Ralph Kimball, a well known author in data warehousing is a proponent of an approach to data

warehouse design frequently considered as bottom-up. In this approach, data marts are first

created to provide reporting and analytical capabilities for specific business processes. Data

marts contain atomic data and if necessary summarized data; these data marts can eventually be

unioned together to create a comprehensive data warehouse. The combination of data marts is

managed through the implementation of what Kimball calls “a data warehouse bus architecture”.

Business value can be returned as quickly as the first data marts can be created. Maintaining tight

management over the data warehouse bus architecture is fundamental to maintaining the integrity

of the data warehouse. The most important management task is making sure dimensions among

data marts are consistent. In Kimball’s words, this means that the dimensions “conform”.

Top-Down Design

Bill Inmon, one of the first authors on the subject of data warehousing has defined a data

warehouse as a centralized repository for the entire enterprise.
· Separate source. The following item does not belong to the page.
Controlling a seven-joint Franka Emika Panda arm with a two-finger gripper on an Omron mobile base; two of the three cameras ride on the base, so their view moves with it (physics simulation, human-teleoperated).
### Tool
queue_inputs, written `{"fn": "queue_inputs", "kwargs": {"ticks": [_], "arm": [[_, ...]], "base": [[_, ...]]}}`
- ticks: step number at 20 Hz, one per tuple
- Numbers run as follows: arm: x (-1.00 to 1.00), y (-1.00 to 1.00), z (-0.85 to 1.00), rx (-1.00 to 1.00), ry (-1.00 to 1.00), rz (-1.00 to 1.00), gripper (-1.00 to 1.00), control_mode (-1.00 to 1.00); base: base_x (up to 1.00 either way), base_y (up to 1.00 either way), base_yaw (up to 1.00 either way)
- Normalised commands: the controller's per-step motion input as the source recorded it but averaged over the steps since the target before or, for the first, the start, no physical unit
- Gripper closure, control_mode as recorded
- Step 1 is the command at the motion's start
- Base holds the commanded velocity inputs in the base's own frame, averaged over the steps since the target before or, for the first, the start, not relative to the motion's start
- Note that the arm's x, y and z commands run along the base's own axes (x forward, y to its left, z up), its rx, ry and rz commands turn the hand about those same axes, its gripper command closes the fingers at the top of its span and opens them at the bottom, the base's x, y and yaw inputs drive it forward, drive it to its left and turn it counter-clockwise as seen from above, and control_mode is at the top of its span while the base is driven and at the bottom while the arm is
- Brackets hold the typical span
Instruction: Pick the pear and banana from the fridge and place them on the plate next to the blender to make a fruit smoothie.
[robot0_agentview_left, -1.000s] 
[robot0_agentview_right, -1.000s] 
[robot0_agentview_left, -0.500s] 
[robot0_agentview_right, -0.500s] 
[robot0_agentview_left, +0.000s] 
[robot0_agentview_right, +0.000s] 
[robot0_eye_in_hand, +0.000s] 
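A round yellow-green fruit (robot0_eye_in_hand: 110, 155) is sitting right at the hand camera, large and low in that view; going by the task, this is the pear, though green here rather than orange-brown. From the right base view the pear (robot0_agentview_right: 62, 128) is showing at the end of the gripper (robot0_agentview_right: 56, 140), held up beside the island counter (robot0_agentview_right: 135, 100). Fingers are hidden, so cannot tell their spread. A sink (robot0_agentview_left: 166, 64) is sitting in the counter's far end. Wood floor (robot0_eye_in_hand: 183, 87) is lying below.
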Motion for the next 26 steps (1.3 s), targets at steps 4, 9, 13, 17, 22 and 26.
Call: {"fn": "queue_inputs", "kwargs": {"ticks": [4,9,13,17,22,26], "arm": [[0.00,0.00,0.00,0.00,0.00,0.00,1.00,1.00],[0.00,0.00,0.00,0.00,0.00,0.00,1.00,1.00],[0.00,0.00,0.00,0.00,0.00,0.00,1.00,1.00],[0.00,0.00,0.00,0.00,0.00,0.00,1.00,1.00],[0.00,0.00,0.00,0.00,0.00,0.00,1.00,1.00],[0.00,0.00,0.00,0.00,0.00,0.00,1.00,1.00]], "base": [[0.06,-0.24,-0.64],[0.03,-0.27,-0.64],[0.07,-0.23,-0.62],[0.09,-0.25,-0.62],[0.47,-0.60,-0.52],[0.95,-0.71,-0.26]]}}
Inmon is one of the leading

proponents of the top-down approach to data warehouse design in which the data warehouse is

designed using a normalized enterprise data model. “Atomic” data, which is data at the lowest

level of detail, are stored in the data warehouse. Dimensional data marts containing data needed

for specific business processes or specific departments are created from the data warehouse. In

the Inmon vision, the data warehouse is at the center of the “Corporate Information Factory”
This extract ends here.